Les sous-unités SUR1 et Kir6.2 contiennent dans leur séquence amino-acide un signal de rétention qui contrôle leur association physique en un complexe hétéro-octamérique formant les canaux K_ATP fonctionnels. Théoriquement, quand ces sous-unités ne sont pas co-exprimées ce signal de rétention empêche leur migration vers la membrane cytoplasmique.

Nous avons étudié le devenir de la sous-unité Kir6.2 en absence de SUR1 en comparant les cellules endocrines du pancréas de souris contrôle (WT) et de souris knockout pour le gène codant la sous-unité SUR1 (Sur1^-/-).

Les localisations sub-cellulaires de Kir6.2 et de la calréticuline (marqueur de réticulum) ont été évaluées par des systèmes de détections basées sur l’immunofluorescence en microscopie optique et sur l’immunogold en microscopie électronique. La longueur du réticulum rugueux lamellaire (L-RER) et la densité des particules d’or de Kir6.2 ont été quantifiées par morphométrie.

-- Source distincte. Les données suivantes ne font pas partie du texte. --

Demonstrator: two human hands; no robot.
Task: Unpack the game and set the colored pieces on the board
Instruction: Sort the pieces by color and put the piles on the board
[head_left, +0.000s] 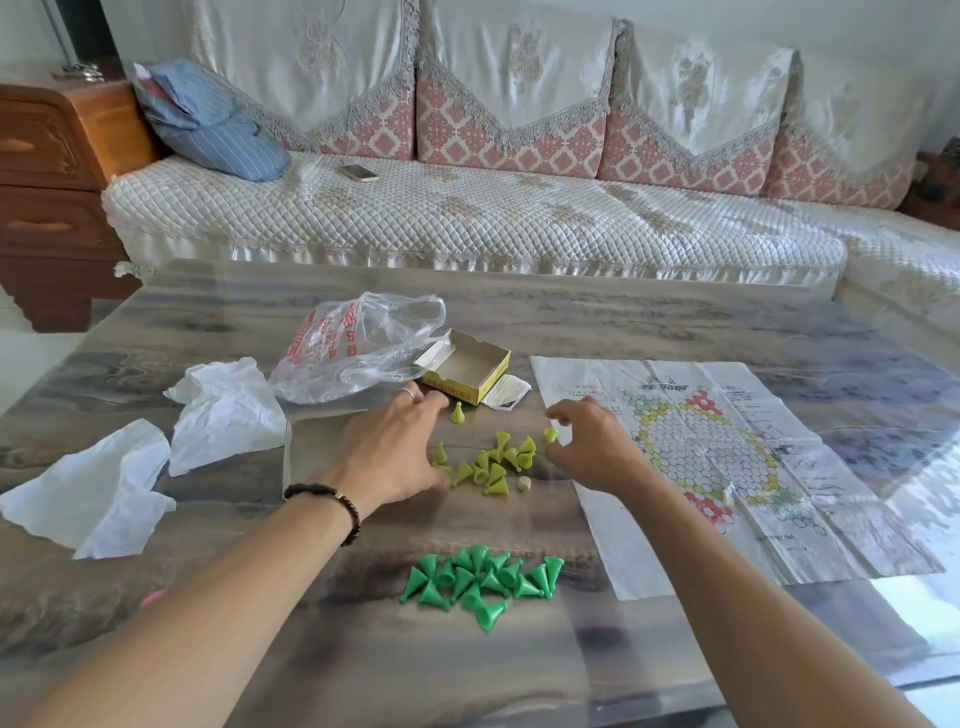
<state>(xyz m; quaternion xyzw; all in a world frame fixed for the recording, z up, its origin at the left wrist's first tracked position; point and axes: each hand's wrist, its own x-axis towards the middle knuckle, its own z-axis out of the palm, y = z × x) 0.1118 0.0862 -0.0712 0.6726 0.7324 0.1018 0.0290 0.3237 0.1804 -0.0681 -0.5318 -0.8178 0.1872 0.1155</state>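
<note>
The right hand (587, 441) pinched one yellow-green piece (551, 434) beside the paper board (727, 467); the left hand (395, 447) lay open over the yellow-green pile (491, 465). Any sweep risked scattering those light cones off the surface (623, 317)

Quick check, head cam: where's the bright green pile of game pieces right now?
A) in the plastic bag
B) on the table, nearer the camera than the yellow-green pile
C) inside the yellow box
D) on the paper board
B: the bright green pieces lie heaped on the table, below the yellow-green pieces in the frame and just left of the paper board, not on it.
</note>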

Comparée au WT, la surface de l’immunomarquage de la calréticuline est plus grande dans les cellules endocrines Sur1^-/-, principalement autour des noyaux, ce qui reflète une plus grande densité du L-RER. L’immunolocalisation de Kir6.2 est superposable à celle de la calréticuline dans les 2 groupes et n’est pas observée à la membrane plasmique. En microscopie électronique, nous confirmons que le L-RER est plus abondant dans toutes les cellules endocrines chez les Sur1^-/-, avec une longueur par surface de cellule endocrine 2 à 3x plus élevée, que chez les WT. La densité des particules d’or détectant Kir6.2 est aussi plus élevée dans le L-RER des cellules endocrines Sur1^-/-reflétant ainsi la séquestration de cette sous-unité dans cet organelle. Cependant, quelques particules d’or sont également observées dans les mitochondries et les granules de sécrétion.

En absence de SUR1, la majorité des sous-unités Kir6.2 est séquestrée dans le L-RER mais une minorité échappe aux systèmes de contrôle et se retrouve dans d’autres compartiments cellulaires en petite quantité.